Schwäbische Zeitung (Sigmaringen)
Ausgetanzt im „Kokett“
Der Nachtclub an der B 32 in Gullen hat für immer zu
GRÜNKRAUT - Das „Kokett“kennt jeder, der mal von Ravensburg in Richtung Wangen gefahren ist – zumindest vom Vorbeifahren: „Cabaret, Filmbar, Nightclub“steht auf dem Schild. An der Abfahrt zum Gewerbegebiet in Gullen leuchtet das knallrote Gebäude und lockt die männliche Kundschaft hinein. Beziehungsweise lockte. Denn der Nachtclub mit spärlich bekleideten tanzenden Mädchen ist seit Anfang Juli Geschichte.
„Schade drum, denn wir haben uns hier über Jahre eine Existenz aufgebaut“, sagt die ehemalige Geschäftsführerin Katrin Uzler. Im „Kokett“stecke viel Arbeit und Herzblut drin. Zwölf Jahre lang hat sie den Laden geschmissen. Das „Kokett“war eine Table-Dance-Bar, wo sich Mädchen vor mehrheitlich männlichem Publikum ausgezogen haben. Es gab Filmvorführungen und Private-Dance, also private Tanzvorführungen einer Frau für einen Mann. Das ist noch immer auf der aktiven Internetseite nachzulesen. Man habe eine große Stammkundschaft aus der nahen Region gehabt, aber auch aus den Nachbarlandkreisen seien die Herren gekommen.
Technische Mängel als Grund für die Schließung
Als Grund für die Schließung nennt Katrin Uzler technische Mängel. Der alte Eigentümer habe nichts mehr investiert. Irgendwann sei es zu viel gewesen. Dann habe sie sich zum Aufgeben entschlossen. Die Damen, die laut der ehemaligen Betreiberin dort zeitweise mit Verträgen gearbeitet haben, seien anderswo untergekommen.
Ein neues „Kokett“irgendwo in der Region wird es auch nicht mehr geben. Der Markt habe sich durch das „große Angebot“in der Rotlichtszene auch verschlechtert. Über die vergangenen Jahre habe es immer mehr Etablissements gegeben. Uzler ist ebenfalls aus dem Gewerbe ausgestiegen. „Ich bin noch immer in der Gastronomie, aber nicht mehr im Nachtleben“, sagt sie.
Das Gebäude samt Grundstück mit Parkplätzen und Hotel Plaisir hat nun die URMO Immobilien GmbH aus Ravensburg gekauft. Die leitet Urs Burk als eigenständiger Geschäftsmann. Der Eigentümerwechsel fand Ende August statt.

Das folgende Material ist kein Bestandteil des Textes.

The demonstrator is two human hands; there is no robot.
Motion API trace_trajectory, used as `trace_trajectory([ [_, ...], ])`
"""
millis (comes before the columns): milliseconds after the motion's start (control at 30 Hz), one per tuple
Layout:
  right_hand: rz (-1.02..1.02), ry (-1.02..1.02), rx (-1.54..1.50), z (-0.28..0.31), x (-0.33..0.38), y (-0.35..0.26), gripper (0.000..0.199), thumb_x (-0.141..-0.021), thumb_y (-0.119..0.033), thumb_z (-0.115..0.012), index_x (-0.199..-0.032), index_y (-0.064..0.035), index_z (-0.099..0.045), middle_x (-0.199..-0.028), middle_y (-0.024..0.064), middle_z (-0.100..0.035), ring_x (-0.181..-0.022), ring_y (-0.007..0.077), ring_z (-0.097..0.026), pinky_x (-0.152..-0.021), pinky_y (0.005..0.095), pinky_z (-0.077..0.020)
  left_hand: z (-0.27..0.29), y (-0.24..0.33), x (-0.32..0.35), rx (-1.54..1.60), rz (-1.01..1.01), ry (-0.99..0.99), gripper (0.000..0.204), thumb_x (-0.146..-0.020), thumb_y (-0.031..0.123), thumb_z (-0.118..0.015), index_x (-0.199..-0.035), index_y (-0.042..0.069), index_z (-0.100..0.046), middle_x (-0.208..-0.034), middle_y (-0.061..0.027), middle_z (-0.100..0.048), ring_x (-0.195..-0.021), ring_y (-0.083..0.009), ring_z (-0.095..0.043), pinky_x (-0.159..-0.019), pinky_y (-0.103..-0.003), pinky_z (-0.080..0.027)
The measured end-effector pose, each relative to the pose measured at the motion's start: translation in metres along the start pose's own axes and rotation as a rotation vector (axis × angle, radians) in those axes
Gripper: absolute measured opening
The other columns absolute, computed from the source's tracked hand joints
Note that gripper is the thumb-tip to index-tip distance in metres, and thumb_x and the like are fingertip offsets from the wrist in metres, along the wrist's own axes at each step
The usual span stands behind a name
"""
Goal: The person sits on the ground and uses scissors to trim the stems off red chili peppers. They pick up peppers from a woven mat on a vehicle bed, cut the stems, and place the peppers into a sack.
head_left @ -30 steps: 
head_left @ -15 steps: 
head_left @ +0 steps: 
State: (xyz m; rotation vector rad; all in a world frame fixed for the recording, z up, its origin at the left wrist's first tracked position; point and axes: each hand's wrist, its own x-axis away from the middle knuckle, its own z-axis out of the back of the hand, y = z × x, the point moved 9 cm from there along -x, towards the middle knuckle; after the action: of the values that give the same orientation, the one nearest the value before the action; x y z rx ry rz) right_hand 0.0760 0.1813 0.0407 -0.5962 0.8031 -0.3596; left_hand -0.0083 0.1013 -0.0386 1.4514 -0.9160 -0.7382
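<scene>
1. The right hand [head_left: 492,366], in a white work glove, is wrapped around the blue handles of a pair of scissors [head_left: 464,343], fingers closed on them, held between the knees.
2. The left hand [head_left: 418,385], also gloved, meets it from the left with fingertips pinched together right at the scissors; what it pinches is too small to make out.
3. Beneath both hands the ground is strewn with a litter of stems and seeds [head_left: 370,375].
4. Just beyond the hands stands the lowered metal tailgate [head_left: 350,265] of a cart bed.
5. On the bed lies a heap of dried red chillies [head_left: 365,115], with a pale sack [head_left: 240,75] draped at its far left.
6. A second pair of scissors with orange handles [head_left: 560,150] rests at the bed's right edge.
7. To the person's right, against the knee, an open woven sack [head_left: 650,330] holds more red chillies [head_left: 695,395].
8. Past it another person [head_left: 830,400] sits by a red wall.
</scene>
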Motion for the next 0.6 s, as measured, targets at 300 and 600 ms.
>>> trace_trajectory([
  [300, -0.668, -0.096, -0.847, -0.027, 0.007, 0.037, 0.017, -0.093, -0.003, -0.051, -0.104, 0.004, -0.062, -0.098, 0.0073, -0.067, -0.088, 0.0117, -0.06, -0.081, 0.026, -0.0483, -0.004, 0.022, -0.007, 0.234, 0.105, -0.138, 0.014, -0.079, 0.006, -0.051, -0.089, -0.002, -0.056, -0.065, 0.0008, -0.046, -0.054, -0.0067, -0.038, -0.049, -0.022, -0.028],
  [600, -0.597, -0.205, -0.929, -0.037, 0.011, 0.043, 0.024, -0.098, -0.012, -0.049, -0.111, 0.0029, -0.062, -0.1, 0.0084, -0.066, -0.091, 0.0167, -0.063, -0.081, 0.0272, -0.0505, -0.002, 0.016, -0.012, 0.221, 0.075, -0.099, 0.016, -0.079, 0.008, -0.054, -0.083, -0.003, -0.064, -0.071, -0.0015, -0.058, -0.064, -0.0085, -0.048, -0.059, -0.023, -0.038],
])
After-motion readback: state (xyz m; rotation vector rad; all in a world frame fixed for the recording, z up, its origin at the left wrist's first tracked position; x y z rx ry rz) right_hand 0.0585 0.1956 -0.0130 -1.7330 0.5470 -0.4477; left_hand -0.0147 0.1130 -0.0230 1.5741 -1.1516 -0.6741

Ein Nachtclub kommt aber sicher nicht in das „Kokett“, versichert Urs Burk. „Mit dem Gewerbe hätte ich das auf keinen Fall gekauft“, sagt er. Deswegen kommt die Leuchtreklame auch als Erstes weg und dann bekommt das Haus noch einen neuen Anstrich. „Das Haus ist ja wie ein Leuchtturm vor den Toren Ravensburgs. Es kann ja ruhig einer bleiben, aber nicht mehr rot“, sagt Burk. Auch andere Gastronomie schließt er aus. Für das Gebäude soll es eine Umnutzung geben. Er hat einen konkreten Plan: Er will die existierenden EinZimmer-Apartments ausbauen und in das Erdgeschoss, wo die Damen getanzt haben, ebenfalls Ein-ZimmerApartments einbauen – möbliert und teilmöbliert.
Wohnungen für Flüchtlinge sind eine Option
Burk, der vor allem im Schussental unterwegs ist, hat auch eine bestimmte Zielgruppe im Auge. „In Ravensburg entstehen Hunderte von Wohnungen, die sich aber niemand leisten kann“, sagt er. Deswegen wolle er Wohnungen bauen, die sich beispielsweise Flüchtlinge leisten könnten. Es gebe da welche aus Wangen, die im Schussental arbeiten, dorthin ziehen wollten, aber einfach nichts finden, weil die Preise zu hoch sind. In Gullen wären sie in Stadtnähe.